To understand Contrail microservices, refer to Understanding Contrail Microservices Architecture. For step by step procedure on how to install Contrail using Contrail Command deployer, refer to Installing a Contrail Cluster using Contrail Command and instances.yml.
What is the contrail-ansible-deployer?
The contrail-ansible-deployer
is
a set of Ansible playbooks designed to deploy Contrail Networking
with microservices architecture.
The contrail-ansible-deployer
contains three playbooks:
provision_instances.yml
This playbook provisions the operating system instances for hosting the containers. It supports the following infrastructure providers:
kvm.
gce.
aws.
configure_instances.yml
This playbook configures the provisioned instances. The playbook installs software and configures the operating system to meet the required prerequisite standards. This is applicable to all providers.
install_contrail.yml
This playbook pulls, configures, and starts the Contrail containers.

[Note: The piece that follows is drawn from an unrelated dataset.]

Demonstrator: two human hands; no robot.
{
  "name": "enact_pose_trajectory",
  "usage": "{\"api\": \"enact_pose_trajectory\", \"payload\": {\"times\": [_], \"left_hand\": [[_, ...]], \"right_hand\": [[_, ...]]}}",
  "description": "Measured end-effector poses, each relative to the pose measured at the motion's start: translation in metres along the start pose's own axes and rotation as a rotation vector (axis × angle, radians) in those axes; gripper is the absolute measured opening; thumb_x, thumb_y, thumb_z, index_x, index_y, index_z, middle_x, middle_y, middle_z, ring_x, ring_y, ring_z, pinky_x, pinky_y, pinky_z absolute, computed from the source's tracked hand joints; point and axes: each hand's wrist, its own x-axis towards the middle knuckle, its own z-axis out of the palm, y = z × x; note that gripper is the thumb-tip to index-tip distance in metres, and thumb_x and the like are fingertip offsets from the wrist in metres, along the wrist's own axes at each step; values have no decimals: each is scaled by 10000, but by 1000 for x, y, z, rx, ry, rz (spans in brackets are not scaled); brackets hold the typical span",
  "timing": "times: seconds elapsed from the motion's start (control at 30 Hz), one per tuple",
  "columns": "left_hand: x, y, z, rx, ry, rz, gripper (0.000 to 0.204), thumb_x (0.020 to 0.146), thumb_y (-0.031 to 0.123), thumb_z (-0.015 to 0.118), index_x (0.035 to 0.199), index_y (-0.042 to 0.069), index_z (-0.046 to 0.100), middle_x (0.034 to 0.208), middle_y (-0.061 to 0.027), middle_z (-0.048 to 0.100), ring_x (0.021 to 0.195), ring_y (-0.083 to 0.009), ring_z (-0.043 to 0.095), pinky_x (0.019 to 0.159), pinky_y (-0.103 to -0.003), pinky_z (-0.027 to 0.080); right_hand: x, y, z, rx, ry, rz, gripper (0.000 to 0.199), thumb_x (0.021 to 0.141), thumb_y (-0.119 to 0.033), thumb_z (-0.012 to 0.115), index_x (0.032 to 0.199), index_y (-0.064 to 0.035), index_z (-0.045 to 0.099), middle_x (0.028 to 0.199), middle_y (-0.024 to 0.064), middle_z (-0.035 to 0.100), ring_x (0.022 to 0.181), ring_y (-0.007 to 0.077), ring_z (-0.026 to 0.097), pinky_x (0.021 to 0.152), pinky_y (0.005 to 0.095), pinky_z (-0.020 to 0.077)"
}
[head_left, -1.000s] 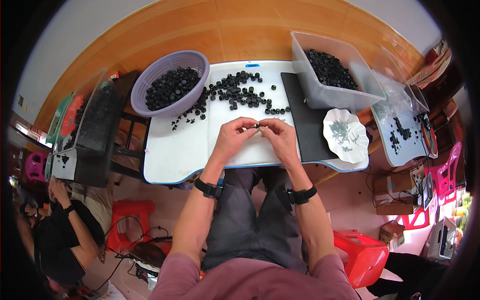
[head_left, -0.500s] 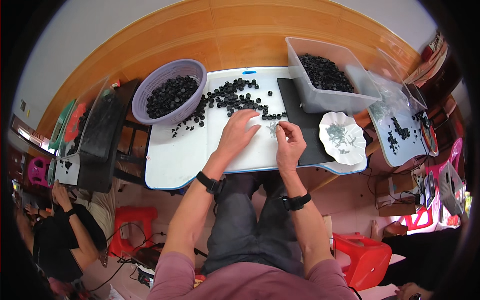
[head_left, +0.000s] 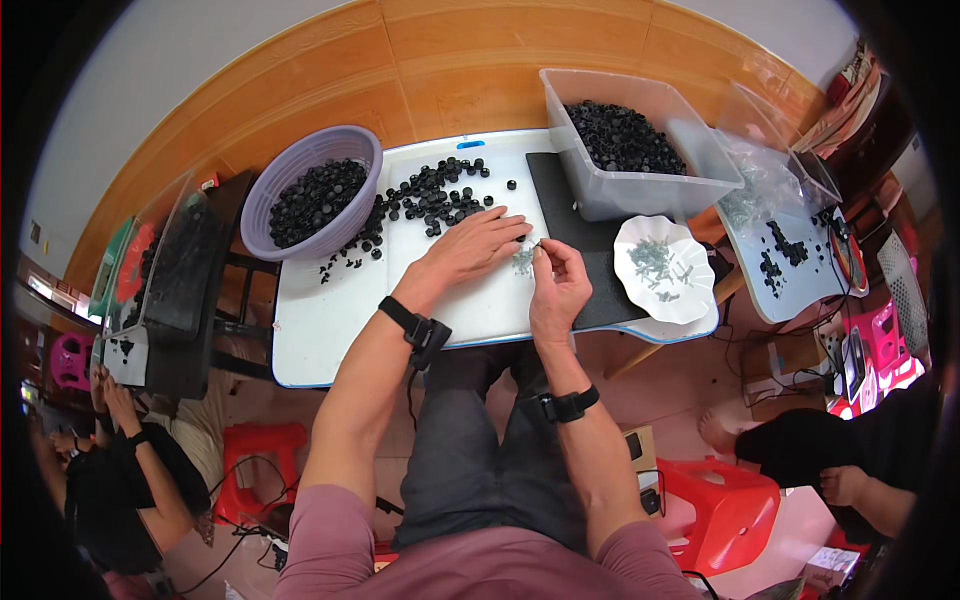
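My left hand (head_left: pixel 474 246) lies palm down over the white table, fingers stretched out and covering much of a row of small black round caps. Just to its right, my right hand (head_left: pixel 562 295) is closed in a pinch, thumb against forefinger. A tiny dark bit shows at those fingertips, too small to name. Between the hands lies a little heap of small pale, clear-looking pieces (head_left: pixel 523 262). Loose black caps (head_left: pixel 432 198) are scattered beyond my left hand. Right of my right hand, a white scalloped plate (head_left: pixel 683 306) holds more of the pale pieces.
A purple basket (head_left: pixel 262 180) of black parts stands at the table's left. On a dark mat (head_left: pixel 548 185) sits a clear plastic bin (head_left: pixel 640 193) full of black parts. A red stool (head_left: pixel 735 510) stands at right. Other people sit at both sides.
My left hand has moved from beside the row of caps to over it, fingers now flatter. My right hand stays pinched near the pale pieces. The whole view has shifted slightly.
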Motion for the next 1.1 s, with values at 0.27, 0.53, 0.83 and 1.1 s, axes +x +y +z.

Preparing to Install with Contrail Command
This section helps you prepare your system before installing
Contrail Networking using contrail-command-deployer
.
Prerequisites
Make sure your system meets the following requirements before
running contrail-command-deployer
.
Confirm that you are running compatible versions of CentOS, Ansible, Docker, and any other software component for your system in your environment. See Contrail Networking Supported Platforms List.
Name resolution is operational for long and short host names of the cluster nodes, through either DNS or the host file.
For high availability (HA), confirm that the time is in sync between the cluster nodes.
The time must be synchronized between the cluster nodes using Network Time Protocol (ntp).
Supported Providers
The playbooks support installing Contrail Networking on the following providers:
bms—bare metal server.
kvm—kernel-based virtual machine (KVM)-hosted virtual machines.
gce—Google compute engine (GCE)-hosted virtual machines.
aws—Amazon Web Services (AWS)-hosted virtual machines.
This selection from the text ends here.